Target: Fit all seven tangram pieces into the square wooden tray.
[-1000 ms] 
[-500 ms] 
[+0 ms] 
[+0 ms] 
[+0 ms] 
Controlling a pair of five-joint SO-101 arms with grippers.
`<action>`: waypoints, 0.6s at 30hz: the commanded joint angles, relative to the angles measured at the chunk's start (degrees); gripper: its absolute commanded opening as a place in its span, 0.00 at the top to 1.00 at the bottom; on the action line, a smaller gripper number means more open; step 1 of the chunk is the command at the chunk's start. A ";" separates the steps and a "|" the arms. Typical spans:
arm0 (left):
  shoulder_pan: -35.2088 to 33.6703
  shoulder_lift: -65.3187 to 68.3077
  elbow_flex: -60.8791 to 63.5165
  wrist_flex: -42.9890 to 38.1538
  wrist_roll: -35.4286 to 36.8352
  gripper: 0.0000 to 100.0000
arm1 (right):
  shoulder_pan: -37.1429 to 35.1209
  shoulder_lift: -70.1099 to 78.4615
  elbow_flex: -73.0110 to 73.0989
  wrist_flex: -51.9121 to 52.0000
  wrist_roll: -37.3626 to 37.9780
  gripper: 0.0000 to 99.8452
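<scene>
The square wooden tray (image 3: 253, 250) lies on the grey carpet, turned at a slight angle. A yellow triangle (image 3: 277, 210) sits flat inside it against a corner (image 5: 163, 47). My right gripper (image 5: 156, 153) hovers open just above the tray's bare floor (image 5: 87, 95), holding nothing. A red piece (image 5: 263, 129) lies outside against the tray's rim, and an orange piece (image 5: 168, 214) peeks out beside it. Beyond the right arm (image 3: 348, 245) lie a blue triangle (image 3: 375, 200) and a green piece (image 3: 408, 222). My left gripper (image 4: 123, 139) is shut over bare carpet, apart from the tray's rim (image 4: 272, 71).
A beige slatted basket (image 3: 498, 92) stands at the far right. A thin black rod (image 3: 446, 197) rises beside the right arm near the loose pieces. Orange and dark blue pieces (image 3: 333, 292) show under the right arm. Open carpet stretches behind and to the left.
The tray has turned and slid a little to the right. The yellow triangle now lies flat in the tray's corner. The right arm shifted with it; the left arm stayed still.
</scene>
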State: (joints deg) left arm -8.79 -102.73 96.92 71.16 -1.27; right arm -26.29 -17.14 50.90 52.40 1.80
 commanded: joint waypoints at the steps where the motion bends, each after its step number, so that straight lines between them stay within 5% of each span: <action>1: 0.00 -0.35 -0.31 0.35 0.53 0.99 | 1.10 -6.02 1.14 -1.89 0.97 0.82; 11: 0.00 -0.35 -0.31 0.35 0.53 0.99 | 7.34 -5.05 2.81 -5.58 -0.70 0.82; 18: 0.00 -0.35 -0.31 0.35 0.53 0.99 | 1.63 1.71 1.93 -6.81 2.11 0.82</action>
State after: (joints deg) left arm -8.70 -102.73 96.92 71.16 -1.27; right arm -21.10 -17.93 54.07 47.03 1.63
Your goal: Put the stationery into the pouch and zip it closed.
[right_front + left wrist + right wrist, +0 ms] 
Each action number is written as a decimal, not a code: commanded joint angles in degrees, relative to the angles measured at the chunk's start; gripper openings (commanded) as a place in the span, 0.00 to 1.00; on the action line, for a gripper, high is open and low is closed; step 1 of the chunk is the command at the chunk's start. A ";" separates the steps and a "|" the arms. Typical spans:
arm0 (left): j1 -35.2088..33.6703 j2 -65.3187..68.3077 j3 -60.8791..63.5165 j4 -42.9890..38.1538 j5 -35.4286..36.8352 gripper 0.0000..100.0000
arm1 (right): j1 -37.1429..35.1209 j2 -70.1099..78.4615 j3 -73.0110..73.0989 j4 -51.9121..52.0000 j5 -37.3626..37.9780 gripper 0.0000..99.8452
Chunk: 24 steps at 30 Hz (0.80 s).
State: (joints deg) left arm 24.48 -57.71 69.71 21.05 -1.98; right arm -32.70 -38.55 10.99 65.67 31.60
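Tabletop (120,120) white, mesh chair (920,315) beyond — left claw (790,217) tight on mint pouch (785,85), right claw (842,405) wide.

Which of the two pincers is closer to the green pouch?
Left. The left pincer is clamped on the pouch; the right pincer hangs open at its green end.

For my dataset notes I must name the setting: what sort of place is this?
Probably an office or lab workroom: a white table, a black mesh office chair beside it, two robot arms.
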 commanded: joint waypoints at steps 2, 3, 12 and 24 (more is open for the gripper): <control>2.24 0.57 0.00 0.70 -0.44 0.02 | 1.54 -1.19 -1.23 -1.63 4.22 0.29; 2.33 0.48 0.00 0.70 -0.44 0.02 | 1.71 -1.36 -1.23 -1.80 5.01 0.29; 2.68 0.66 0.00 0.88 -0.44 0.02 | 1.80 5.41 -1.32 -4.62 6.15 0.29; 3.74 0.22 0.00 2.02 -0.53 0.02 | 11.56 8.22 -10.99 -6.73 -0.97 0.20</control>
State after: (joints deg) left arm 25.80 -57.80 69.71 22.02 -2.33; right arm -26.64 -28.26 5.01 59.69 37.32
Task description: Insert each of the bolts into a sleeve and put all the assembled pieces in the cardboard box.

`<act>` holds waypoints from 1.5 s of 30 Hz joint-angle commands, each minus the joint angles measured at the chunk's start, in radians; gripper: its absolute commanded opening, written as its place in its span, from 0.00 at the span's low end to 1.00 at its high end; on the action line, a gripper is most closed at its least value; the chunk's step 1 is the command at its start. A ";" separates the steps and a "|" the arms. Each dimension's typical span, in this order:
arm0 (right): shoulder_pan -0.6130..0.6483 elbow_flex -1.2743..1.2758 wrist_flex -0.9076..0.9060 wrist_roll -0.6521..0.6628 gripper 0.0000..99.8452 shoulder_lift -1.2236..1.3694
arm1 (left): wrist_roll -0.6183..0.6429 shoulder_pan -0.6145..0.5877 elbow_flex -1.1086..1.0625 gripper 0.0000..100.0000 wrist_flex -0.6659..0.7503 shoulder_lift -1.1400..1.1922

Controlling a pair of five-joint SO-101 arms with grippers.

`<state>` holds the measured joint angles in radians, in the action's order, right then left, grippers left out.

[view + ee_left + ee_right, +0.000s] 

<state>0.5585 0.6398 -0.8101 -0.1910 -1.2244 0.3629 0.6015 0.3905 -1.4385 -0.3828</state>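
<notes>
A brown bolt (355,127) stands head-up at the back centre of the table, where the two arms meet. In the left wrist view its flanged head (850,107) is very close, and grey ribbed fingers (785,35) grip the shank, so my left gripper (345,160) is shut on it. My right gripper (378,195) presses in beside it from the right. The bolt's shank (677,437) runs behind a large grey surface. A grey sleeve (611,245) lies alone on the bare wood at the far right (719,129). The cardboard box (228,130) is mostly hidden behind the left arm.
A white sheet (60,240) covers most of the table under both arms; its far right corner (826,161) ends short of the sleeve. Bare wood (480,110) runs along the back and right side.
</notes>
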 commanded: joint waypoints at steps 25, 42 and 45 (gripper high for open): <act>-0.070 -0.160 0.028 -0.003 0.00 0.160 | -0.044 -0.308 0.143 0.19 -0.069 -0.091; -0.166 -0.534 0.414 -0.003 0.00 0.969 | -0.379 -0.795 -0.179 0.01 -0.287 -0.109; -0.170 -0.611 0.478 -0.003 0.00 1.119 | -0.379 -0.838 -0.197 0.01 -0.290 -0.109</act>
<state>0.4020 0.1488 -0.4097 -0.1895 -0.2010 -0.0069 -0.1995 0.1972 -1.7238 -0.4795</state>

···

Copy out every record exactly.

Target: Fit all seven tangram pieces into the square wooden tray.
[-1000 ms] 
[-500 ms] 
[+0 ms] 
[+0 ms] 
[+0 ms] 
Controlling a pair of five-joint SO-101 arms with grippers.
`<action>`: waypoints, 0.6s at 30hz: the commanded joint angles, relative to the angles measured at the chunk's start (degrees); gripper: its absolute commanded opening as a place in its span, 0.00 at the top to 1.00 at the bottom; on the action line, a smaller gripper number means more open; step 1 of the chunk is the command at the chunk's start. A ";" separates the steps and a "|" the arms. Typical spans:
arm0 (left):
  shoulder_pan: -35.2088 to 33.6703
  shoulder_lift: -65.3187 to 68.3077
  elbow_flex: -60.8791 to 63.5165
  wrist_flex: -42.9890 to 38.1538
  wrist_roll: -35.4286 to 36.8352
  gripper: 0.0000 to 100.0000
arm1 (right):
  shoulder_pan: -37.1429 to 35.1209
  shoulder_lift: -70.1099 to 78.4615
  elbow_flex: -73.0110 to 73.0989
  wrist_flex: -51.9121 to 52.0000
  wrist_roll: -37.3626 to 37.9780
  gripper: 0.0000 to 99.8452
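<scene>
The square wooden tray (image 3: 253, 250) lies on the grey carpet, turned at a slight angle. A yellow triangle (image 3: 277, 210) sits flat inside it against a corner (image 5: 163, 47). My right gripper (image 5: 156, 153) hovers open just above the tray's bare floor (image 5: 87, 95), holding nothing. A red piece (image 5: 263, 129) lies outside against the tray's rim, and an orange piece (image 5: 168, 214) peeks out beside it. Beyond the right arm (image 3: 348, 245) lie a blue triangle (image 3: 375, 200) and a green piece (image 3: 408, 222). My left gripper (image 4: 123, 139) is shut over bare carpet, apart from the tray's rim (image 4: 272, 71).
A beige slatted basket (image 3: 498, 92) stands at the far right. A thin black rod (image 3: 446, 197) rises beside the right arm near the loose pieces. Orange and dark blue pieces (image 3: 333, 292) show under the right arm. Open carpet stretches behind and to the left.
The tray has turned and slid a little to the right. The yellow triangle now lies flat in the tray's corner. The right arm shifted with it; the left arm stayed still.
</scene>
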State: (joints deg) left arm -8.79 -102.73 96.92 71.16 -1.27; right arm -26.29 -17.14 50.90 52.40 1.80
 commanded: joint waypoints at the steps where the motion bends, each after its step number, so that straight lines between them stay within 5% of each span: <action>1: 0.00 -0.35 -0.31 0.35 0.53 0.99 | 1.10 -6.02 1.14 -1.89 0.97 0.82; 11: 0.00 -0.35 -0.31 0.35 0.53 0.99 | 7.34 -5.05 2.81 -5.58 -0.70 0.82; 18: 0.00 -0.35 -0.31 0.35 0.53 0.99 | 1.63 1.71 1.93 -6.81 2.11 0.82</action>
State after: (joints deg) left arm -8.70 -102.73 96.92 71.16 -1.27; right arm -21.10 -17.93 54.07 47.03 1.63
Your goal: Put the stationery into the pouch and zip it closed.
[right_front + left wrist + right wrist, +0 ms] 
Each action number is written as a decimal, not a code: commanded joint angles in degrees, relative to the angles measured at the chunk's start; gripper openings (commanded) as a place in the span, 0.00 to 1.00; on the action line, for a gripper, high is open and low is closed; step 1 of the chunk is the command at the chunk's start. A ";" separates the steps and a "|" the arms. Typical spans:
arm0 (left): j1 -35.2088..33.6703 j2 -65.3187..68.3077 j3 -60.8791..63.5165 j4 -42.9890..38.1538 j5 -35.4286..36.8352 gripper 0.0000..100.0000
arm1 (right): j1 -37.1429..35.1209 j2 -70.1099..78.4615 j3 -73.0110..73.0989 j4 -51.9121..52.0000 j5 -37.3626..37.9780 gripper 0.0000..99.8452
Chunk: 24 steps at 30 Hz (0.80 s).
State: (joints deg) left arm 24.48 -57.71 69.71 21.05 -1.98; right arm -32.70 -38.55 10.99 65.67 31.60
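Tabletop (120,120) white, mesh chair (920,315) beyond — left claw (790,217) tight on mint pouch (785,85), right claw (842,405) wide.

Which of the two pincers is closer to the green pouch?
Left. The left pincer is clamped on the pouch; the right pincer hangs open at its green end.

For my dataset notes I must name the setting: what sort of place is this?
Probably an office or lab workroom: a white table, a black mesh office chair beside it, two robot arms.
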 commanded: joint waypoints at steps 2, 3, 12 and 24 (more is open for the gripper): <control>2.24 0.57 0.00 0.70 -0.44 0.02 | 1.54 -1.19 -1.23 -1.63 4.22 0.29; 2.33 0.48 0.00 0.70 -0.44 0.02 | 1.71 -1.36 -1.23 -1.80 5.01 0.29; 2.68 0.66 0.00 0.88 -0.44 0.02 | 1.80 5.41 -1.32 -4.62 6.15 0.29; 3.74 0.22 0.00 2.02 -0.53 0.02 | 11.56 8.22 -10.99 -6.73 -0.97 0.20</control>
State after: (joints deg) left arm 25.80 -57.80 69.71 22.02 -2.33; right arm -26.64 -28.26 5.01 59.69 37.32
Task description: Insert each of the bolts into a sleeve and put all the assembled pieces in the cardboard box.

`<act>` holds waypoints from 1.5 s of 30 Hz joint-angle commands, each minus the joint angles measured at the chunk's start, in radians; gripper: its absolute commanded opening, written as its place in its span, from 0.00 at the span's low end to 1.00 at its high end; on the action line, a gripper is most closed at its least value; the chunk's step 1 is the command at its start. A ";" separates the steps and a "|" the arms. Each dimension's typical span, in this order:
arm0 (right): shoulder_pan -0.6130..0.6483 elbow_flex -1.2743..1.2758 wrist_flex -0.9076..0.9060 wrist_roll -0.6521..0.6628 gripper 0.0000..99.8452 shoulder_lift -1.2236..1.3694
arm1 (left): wrist_roll -0.6183..0.6429 shoulder_pan -0.6145..0.5877 elbow_flex -1.1086..1.0625 gripper 0.0000..100.0000 wrist_flex -0.6659..0.7503 shoulder_lift -1.1400..1.1922

Controlling a pair of five-joint SO-101 arms with grippers.

`<state>` holds the measured joint angles in radians, in the action's order, right then left, grippers left out.

[view + ee_left + ee_right, +0.000s] 

<state>0.5585 0.6398 -0.8101 -0.1910 -1.2244 0.3629 0.6015 0.3905 -1.4385 -0.3828</state>
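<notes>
A brown bolt (355,127) stands head-up at the back centre of the table, where the two arms meet. In the left wrist view its flanged head (850,107) is very close, and grey ribbed fingers (785,35) grip the shank, so my left gripper (345,160) is shut on it. My right gripper (378,195) presses in beside it from the right. The bolt's shank (677,437) runs behind a large grey surface. A grey sleeve (611,245) lies alone on the bare wood at the far right (719,129). The cardboard box (228,130) is mostly hidden behind the left arm.
A white sheet (60,240) covers most of the table under both arms; its far right corner (826,161) ends short of the sleeve. Bare wood (480,110) runs along the back and right side.
</notes>
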 commanded: joint waypoints at steps 25, 42 and 45 (gripper high for open): <act>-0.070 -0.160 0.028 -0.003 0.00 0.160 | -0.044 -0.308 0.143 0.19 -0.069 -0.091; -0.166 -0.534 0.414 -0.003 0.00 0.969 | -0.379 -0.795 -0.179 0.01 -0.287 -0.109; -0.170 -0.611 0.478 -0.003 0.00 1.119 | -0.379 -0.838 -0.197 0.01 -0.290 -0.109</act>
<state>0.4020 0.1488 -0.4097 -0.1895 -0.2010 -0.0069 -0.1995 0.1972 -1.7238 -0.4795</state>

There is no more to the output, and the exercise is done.